→ **REQUIRED ACTION**
Determine the count of lines containing "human" in the entries below and return only that figure.

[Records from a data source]
··········

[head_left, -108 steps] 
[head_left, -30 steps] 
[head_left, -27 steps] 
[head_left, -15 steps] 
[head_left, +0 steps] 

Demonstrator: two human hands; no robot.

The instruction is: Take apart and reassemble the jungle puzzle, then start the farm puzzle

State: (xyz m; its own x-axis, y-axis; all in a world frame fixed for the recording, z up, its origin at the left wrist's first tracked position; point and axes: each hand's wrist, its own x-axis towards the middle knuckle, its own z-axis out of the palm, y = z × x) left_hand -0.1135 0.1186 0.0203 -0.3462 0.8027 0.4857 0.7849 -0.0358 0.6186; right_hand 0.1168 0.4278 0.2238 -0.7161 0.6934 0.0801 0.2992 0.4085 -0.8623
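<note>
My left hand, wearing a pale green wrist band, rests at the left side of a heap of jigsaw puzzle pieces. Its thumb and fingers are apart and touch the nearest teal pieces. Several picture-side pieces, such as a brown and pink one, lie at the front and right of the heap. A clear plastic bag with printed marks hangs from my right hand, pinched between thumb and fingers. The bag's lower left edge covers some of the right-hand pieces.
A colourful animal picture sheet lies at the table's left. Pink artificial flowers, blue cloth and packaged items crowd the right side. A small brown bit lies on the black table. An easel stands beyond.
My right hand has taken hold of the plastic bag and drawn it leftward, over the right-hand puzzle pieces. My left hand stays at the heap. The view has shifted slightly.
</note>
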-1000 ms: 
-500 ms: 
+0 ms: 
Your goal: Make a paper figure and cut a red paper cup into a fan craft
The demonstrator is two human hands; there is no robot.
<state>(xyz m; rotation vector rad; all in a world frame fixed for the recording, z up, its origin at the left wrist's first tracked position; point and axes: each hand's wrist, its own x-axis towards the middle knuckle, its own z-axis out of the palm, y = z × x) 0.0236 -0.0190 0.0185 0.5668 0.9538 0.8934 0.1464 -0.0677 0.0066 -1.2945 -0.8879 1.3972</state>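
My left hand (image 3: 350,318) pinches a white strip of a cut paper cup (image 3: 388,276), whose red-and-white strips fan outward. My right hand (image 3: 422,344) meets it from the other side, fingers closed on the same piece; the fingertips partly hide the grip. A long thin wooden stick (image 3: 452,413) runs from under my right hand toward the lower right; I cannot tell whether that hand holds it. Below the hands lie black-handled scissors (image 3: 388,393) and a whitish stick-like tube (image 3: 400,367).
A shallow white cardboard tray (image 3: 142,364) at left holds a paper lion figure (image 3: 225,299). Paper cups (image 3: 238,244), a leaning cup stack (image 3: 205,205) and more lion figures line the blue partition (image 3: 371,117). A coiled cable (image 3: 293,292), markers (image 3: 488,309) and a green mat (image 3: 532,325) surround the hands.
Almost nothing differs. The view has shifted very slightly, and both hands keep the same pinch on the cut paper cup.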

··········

→ **SOLUTION FOR THIS EXERCISE**
2